Sea levels rising faster
Modern-day sea levels have risen to a new high in 2019 so far, due to a combination of melting land ice – glaciers and ice sheets – and the thermal expansion of water as it warms. In recent years there have been larger contributions to sea level rise from melting ice sheets and glaciers. According to the 2018 BAMS State of the Climate report, melting glaciers and ice sheets contributed two-thirds of the total sea level rise between 2005 and 2016.
The figure below shows the increase in global sea level since it was first measured by satellite altimeters in the early 1990s.
In addition to the satellite data available since the early 1990s, earlier global sea levels have been reconstructed from a network of global tide gauge measurements. This allows researchers to estimate how sea level has changed since the late 1800s.
Five different sea level rise datasets are shown in the figure below (coloured lines), along with satellite altimeter measurements (in black) after 1993. The top plot shows estimates of global sea level change (in millimetres).

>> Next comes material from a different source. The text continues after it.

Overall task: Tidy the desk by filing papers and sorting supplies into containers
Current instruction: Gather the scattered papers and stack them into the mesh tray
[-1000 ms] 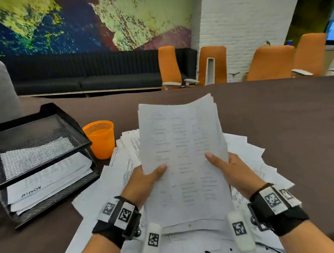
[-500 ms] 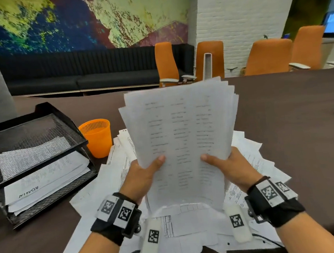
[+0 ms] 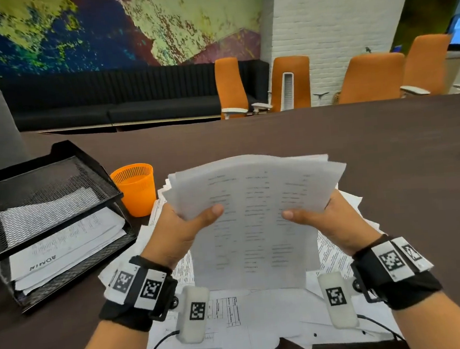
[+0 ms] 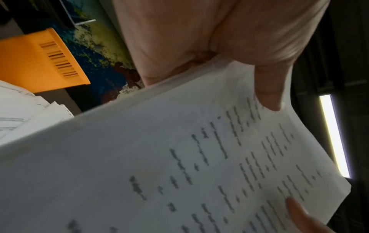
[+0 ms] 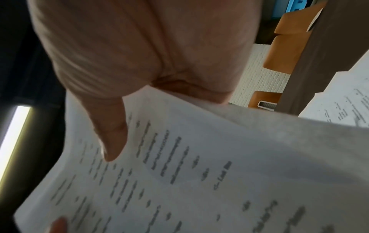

Sea levels have risen by between 0.18 and 0.2m (180 to 200mm) since 1900. The newer Hay and Dangendorf datasets tend to show less sea level rise than the earlier Church and White and Jevrejeva datasets. While sea level rise estimates mostly agree in recent decades, larger divergences are evident before 1980.
Most of these datasets (Dangendorf, Hay, and Church and White) suggest that the current rate of sea level rise – as measured by satellite altimeters – is around 50% faster than was experienced in the 1940s.
There is also evidence of accelerating sea level rise over the post-1993 period when high-quality satellite altimetry data is available. According to the recent 2018 BAMS State of the Climate report, acceleration in sea level rise during the post-1993 period is around 0.1mm each year. This means that the rate of sea level rise is increasing by 1mm per year each decade. (See Carbon Brief’s new explainer on how climate change is accelerating sea level rise.)
Second lowest Arctic sea ice on record
Sea ice spent much of mid-2019 at record lows in both the Arctic and Antarctic. It set daily record lows during most of April, May, July and August in the Arctic, and from May through July in the Antarctic.
The Arctic spent almost all of the first three quarters of 2019 well below the historical range over the 1979-2010 period. It tied with 2007 and 2016 as having the second lowest summer minimum sea ice extent since records began in the late 1970s. Only 2012 had lower summer minimum sea ice in the Arctic. In recent days, the Arctic has experienced an unusually slow sea ice recovery, and is now back to setting new daily record lows.
The figure below shows both Arctic and Antarctic sea ice extent in 2019 (solid red and blue lines), the historical range in the record between 1979 and 2010 (shaded areas) and the record lows (dotted black line).
The chart below shows the average Arctic sea ice extent for each week of the year for every year between 1978 and 2019, with 2019 so far highlighted with a thick black line. (Prior to 1978, satellite measurements of sea ice extent are not available and the data is much less reliable.)
The figure shows a clear and steady decline in Arctic sea ice since the late 1970s, with darker colours (earlier years) at the top and lighter colors (more recent years) much lower. A typical summer now has nearly half as much sea ice in the Arctic as it had in the 1970s and 1980s.
Sea ice extent only tells part of the story. In addition to declining ice extent, the sea ice that remains tends to be younger and thinner than ice that used to cover the region. The figure below, using data from the Pan-Arctic Ice Ocean Modelling and Assimilation System (PIOMAS), shows the Arctic sea ice thickness for every year between 1979 and 2019.
While sea ice thickness was quite low for much of the year, it recently tied for the thinnest on record by the end of September.